Quini asiente. El otro aprieta el botón de «Play» y los monigotes del panel comienzan a moverse. Casillas está situado en la portería del Fondo Sur, delante de él tiene dos defensas. El balón vuela hacia la zona; aparece un jugador del Sporting y se hace con él.
—Detén la imagen —ordena Quini al regordete—. Observa, Gorgonio, Morán acaba de recoger el pase. Los defensas se encuentran a medio metro. No hay fuera de juego.
—Eso parece —comento.
El del estudio de grabación pulsa de nuevo el botón y el movimiento se reanuda. Por la banda Este, el árbitro asistente levanta el banderín amarillo indicando fuera de juego. El jugador del Sporting queda petrificado. Al unísono, suena el silbato. Voces en las gradas. El banderín baja e indica el punto de lanzamiento. Más gritos del público. El árbitro, inmóvil cerca del área del Madrid, espera a que acomoden la pelota en el lugar indicado por el asistente. Preciado, con aspavientos, entra corriendo en el terreno de juego. Más algarabía. La cabeza del árbitro explota, como si le hubiesen arrojado algo por detrás, desde la grada Oeste. Hum, esto se complica.

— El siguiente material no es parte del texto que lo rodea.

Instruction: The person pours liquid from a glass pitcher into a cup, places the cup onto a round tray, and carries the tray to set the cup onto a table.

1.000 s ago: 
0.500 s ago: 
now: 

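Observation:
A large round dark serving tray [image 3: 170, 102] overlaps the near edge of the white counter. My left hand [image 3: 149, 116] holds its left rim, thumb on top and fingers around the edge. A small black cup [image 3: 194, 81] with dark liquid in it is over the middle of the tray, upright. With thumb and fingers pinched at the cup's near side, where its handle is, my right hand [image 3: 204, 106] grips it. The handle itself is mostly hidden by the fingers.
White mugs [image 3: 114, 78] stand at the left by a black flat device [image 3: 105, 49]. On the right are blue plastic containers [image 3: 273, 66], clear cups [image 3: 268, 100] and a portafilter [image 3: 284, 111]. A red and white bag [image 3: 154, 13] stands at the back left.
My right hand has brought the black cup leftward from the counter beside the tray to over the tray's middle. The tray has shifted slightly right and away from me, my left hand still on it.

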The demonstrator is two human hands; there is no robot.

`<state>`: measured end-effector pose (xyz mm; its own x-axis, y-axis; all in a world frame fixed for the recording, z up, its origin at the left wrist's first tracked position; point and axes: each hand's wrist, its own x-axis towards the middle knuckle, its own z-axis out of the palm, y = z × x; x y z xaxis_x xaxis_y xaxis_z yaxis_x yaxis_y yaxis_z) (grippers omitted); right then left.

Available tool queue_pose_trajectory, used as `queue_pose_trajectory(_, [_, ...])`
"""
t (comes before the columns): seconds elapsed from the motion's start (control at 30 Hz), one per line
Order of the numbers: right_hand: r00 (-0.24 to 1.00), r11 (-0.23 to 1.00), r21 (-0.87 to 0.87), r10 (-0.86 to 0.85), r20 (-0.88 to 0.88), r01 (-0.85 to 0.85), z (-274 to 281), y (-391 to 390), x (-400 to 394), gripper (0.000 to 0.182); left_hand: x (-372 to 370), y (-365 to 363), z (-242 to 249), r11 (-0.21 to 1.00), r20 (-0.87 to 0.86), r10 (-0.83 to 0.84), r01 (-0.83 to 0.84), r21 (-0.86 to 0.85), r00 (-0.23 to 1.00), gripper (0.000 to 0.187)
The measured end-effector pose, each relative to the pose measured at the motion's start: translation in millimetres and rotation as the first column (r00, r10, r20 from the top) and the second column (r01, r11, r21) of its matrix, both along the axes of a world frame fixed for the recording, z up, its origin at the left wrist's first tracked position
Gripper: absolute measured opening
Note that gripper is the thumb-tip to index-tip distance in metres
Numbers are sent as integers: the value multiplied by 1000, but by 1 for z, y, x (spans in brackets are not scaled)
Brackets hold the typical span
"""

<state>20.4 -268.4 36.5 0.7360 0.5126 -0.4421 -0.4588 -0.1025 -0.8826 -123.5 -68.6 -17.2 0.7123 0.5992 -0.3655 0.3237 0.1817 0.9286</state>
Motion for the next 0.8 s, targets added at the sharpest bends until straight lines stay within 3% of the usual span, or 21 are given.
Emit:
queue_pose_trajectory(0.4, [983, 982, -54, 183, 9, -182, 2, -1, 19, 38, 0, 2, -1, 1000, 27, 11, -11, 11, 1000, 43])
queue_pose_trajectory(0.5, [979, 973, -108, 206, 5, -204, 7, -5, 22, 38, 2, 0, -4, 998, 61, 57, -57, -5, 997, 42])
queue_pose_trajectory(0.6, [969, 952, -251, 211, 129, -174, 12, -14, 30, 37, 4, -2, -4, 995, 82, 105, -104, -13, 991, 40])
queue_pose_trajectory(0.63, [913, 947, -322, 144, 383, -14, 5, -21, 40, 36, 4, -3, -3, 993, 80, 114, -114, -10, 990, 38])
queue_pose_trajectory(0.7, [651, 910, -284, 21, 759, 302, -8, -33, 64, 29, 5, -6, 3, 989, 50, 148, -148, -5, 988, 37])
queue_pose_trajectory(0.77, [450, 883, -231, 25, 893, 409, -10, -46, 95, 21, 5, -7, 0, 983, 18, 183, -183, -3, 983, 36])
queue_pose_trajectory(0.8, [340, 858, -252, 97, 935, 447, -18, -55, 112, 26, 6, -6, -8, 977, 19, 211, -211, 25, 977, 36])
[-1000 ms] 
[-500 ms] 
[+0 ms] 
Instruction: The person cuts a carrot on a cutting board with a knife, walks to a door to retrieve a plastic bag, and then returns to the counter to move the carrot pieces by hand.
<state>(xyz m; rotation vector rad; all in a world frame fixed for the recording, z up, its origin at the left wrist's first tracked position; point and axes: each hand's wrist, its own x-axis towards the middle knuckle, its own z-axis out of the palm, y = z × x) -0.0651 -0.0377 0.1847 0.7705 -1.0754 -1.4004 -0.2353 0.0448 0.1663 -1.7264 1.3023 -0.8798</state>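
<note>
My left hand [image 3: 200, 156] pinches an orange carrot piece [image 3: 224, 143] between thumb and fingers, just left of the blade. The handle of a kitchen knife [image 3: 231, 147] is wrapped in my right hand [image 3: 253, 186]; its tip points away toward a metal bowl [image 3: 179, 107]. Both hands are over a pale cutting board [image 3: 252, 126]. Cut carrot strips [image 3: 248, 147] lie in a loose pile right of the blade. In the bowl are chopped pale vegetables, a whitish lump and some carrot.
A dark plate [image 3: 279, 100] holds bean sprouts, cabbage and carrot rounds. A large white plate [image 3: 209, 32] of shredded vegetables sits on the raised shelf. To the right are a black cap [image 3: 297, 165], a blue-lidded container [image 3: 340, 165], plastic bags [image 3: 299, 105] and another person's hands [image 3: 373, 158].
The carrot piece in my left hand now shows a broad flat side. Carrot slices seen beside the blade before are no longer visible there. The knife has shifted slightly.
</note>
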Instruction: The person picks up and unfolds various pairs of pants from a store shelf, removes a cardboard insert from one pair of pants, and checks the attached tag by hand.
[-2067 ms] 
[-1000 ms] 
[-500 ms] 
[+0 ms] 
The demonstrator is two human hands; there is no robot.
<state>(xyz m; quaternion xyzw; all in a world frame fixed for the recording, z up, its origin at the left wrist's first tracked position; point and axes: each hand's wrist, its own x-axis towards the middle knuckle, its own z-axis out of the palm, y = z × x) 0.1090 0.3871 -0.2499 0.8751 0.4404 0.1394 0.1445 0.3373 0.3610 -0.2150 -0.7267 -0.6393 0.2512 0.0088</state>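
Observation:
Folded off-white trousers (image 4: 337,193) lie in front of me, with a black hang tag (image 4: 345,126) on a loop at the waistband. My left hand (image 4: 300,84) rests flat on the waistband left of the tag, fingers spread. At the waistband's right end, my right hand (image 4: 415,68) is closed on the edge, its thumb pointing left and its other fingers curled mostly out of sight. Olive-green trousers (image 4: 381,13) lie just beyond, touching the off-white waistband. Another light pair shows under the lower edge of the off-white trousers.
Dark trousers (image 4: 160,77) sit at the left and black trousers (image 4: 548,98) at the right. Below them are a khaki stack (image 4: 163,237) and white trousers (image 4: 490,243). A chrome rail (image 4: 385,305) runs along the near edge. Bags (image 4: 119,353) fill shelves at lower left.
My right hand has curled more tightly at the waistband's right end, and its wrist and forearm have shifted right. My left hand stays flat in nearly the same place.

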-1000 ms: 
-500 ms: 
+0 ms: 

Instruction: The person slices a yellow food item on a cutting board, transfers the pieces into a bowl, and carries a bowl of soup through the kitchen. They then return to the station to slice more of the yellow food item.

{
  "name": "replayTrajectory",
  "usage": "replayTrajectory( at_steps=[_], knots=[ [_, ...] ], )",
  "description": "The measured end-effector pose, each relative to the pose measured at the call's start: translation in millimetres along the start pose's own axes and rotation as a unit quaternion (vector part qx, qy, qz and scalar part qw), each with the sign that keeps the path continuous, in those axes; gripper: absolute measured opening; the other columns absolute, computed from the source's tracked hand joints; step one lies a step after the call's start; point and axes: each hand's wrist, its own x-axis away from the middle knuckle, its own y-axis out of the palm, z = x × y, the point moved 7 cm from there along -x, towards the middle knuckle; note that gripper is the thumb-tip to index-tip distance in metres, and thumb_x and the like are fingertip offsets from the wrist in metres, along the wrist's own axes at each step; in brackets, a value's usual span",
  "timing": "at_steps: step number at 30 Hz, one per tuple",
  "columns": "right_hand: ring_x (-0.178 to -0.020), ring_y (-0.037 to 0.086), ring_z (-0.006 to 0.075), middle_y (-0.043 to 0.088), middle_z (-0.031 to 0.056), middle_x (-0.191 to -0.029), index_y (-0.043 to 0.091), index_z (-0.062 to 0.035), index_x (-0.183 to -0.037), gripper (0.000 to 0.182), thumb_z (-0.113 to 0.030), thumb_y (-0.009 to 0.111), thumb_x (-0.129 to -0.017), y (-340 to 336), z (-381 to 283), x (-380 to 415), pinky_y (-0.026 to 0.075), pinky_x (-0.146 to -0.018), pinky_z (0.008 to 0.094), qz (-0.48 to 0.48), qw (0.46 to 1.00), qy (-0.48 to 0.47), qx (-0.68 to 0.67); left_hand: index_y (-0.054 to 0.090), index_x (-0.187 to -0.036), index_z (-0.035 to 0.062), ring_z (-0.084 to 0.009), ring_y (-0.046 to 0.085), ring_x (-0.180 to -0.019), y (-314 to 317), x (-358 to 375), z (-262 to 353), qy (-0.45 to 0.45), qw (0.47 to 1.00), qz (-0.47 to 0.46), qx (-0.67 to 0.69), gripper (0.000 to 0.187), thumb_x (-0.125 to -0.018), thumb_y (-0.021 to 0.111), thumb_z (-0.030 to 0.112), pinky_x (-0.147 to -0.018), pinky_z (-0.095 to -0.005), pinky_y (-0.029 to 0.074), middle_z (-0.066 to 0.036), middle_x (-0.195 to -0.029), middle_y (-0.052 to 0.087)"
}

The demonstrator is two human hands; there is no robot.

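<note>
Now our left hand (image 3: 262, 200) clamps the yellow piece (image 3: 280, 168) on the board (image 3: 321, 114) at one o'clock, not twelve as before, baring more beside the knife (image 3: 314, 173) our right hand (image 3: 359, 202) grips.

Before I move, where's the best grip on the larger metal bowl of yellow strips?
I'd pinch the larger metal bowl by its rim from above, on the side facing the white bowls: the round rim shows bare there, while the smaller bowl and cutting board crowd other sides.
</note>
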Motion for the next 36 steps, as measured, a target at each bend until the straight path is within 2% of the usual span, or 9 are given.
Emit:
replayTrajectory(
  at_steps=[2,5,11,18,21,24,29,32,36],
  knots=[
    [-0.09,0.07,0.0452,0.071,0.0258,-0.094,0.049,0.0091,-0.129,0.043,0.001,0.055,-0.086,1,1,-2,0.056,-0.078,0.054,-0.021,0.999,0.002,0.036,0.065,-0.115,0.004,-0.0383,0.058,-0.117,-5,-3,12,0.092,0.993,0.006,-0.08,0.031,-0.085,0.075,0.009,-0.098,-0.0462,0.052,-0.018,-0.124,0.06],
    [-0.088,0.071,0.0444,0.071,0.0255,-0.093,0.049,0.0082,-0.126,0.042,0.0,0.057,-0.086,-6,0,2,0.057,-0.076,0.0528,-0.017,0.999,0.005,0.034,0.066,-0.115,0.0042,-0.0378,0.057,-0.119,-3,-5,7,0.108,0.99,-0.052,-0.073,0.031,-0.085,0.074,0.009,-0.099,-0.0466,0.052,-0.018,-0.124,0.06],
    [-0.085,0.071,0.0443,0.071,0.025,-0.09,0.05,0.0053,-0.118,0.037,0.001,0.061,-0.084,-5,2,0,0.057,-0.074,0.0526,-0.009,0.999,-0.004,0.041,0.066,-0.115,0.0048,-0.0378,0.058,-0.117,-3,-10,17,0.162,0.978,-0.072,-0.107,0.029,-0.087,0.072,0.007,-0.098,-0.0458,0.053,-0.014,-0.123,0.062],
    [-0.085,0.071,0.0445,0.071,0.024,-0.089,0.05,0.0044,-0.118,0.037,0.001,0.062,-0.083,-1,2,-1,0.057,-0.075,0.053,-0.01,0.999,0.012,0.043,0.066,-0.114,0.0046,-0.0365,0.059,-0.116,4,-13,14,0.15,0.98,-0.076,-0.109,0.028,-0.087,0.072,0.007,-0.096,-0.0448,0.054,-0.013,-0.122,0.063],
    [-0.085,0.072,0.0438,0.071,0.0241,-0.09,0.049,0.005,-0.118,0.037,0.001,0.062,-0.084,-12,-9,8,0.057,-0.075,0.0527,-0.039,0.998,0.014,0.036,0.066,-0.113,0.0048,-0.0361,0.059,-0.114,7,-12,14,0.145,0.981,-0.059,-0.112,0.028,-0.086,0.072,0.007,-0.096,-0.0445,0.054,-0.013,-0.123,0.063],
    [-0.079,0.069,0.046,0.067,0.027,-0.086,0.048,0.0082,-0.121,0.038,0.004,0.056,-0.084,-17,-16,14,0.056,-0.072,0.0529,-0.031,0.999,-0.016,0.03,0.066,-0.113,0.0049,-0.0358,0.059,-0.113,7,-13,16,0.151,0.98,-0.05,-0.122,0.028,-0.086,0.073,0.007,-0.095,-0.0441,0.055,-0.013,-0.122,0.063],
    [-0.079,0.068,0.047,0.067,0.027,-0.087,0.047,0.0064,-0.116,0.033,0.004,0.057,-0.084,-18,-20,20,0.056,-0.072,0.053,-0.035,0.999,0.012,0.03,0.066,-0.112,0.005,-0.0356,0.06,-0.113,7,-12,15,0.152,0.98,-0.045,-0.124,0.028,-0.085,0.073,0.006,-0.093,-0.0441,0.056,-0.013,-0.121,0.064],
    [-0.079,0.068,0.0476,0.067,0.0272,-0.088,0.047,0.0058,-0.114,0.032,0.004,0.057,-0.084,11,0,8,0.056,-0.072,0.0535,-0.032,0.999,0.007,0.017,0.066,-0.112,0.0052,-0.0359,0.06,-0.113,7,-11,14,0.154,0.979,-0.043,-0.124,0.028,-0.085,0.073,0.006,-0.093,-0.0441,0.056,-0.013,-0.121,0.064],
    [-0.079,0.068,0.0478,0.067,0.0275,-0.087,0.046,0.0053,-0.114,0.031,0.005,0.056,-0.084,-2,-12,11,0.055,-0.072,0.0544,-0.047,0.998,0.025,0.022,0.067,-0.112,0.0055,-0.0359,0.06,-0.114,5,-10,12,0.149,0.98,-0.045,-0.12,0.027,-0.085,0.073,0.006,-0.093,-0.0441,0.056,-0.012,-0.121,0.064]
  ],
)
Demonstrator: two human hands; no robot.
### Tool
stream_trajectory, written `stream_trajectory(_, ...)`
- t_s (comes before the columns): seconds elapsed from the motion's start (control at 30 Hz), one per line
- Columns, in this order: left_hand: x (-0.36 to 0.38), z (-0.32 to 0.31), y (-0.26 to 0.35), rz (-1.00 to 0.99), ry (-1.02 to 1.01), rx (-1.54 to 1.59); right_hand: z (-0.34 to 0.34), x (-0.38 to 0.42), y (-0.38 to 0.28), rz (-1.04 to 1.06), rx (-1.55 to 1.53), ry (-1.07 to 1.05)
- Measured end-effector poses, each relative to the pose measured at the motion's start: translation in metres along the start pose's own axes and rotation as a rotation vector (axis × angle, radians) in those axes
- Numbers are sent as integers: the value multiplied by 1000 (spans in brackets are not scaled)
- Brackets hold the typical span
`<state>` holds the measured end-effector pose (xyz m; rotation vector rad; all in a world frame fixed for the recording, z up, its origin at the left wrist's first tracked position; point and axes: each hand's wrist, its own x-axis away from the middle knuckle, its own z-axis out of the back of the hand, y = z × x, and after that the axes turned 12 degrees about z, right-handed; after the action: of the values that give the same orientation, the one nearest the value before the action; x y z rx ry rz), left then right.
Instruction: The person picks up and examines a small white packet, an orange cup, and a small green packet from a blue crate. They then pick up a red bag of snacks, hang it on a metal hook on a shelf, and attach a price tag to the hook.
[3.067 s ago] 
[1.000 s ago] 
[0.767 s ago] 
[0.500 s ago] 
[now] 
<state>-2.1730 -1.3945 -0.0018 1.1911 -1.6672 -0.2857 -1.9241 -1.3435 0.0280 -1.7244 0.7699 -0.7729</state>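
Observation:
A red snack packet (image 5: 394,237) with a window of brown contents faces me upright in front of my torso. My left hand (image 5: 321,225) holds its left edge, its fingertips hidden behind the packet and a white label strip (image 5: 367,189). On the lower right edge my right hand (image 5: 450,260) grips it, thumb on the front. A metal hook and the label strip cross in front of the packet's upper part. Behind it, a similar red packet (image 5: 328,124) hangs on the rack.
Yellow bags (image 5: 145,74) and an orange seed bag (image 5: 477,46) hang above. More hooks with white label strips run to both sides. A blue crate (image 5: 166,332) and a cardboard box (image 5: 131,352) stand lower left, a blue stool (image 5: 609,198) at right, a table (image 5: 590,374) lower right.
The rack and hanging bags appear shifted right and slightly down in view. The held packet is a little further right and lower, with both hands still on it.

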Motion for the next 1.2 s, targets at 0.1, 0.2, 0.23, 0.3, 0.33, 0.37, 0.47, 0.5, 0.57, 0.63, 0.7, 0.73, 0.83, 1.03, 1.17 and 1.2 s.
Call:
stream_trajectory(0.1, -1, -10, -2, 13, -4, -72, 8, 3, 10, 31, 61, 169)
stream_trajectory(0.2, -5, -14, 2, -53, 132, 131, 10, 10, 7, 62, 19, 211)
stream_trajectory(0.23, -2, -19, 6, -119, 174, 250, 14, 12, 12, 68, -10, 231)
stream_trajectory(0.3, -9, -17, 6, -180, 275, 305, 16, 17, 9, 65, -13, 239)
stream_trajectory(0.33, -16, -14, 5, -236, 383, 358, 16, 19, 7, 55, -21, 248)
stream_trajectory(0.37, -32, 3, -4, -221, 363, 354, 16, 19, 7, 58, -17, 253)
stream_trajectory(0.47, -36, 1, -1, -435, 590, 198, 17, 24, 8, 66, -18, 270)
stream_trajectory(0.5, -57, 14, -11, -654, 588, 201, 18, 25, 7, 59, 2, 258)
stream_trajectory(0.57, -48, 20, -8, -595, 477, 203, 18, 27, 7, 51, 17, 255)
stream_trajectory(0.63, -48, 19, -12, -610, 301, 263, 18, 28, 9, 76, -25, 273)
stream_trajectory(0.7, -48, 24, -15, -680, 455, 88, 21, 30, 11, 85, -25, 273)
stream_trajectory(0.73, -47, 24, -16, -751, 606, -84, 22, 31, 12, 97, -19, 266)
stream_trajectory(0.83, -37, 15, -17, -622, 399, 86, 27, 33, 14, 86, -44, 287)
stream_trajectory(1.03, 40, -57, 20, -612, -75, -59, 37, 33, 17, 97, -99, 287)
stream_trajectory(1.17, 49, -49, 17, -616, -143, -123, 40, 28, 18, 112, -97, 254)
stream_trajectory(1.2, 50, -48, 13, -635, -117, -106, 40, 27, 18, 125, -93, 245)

—¿Lo ves. Gorgonio? No era fuera de juego.
—Ya, pero con sesos desparramados por el césped, el fuera de juego es lo que menos me preocupa.
De repente, aporrean la puerta. El regordete se levanta a abrirla. Un tipo de pelo blanco, trajeado y con la camisa abierta luciendo un colgante de oro irrumpe en la sala gesticulando y girando la cabeza de un lado a otro, como un muñeco de esos que se colocan en los salpicaderos de los coches.
—Es del cuadro de Mourihno —me informa Quini—. Su tercero.
—Hostias, ¿los tiene numerados?
El recién llegado me señala y alza la voz:
—¿Usted está al frente de la investigación?
—¿Qué se le ofrece? —pregunto, al tiempo que enciendo un pitillo.
—Habíamos exigido investigadores neutrales. Y usted lleva los colores del Sporting.
—¿Algún problema?
—Vamos a presentar una queja a la FIFA.
—Por mí, como si se la presentan a la PIJA.
De repente, Pepote asoma por la puerta con rostro sudoroso —ha llegado al galope, seguro.
—Gorgonio, Gorgonio… Ya sé cómo lo mataron.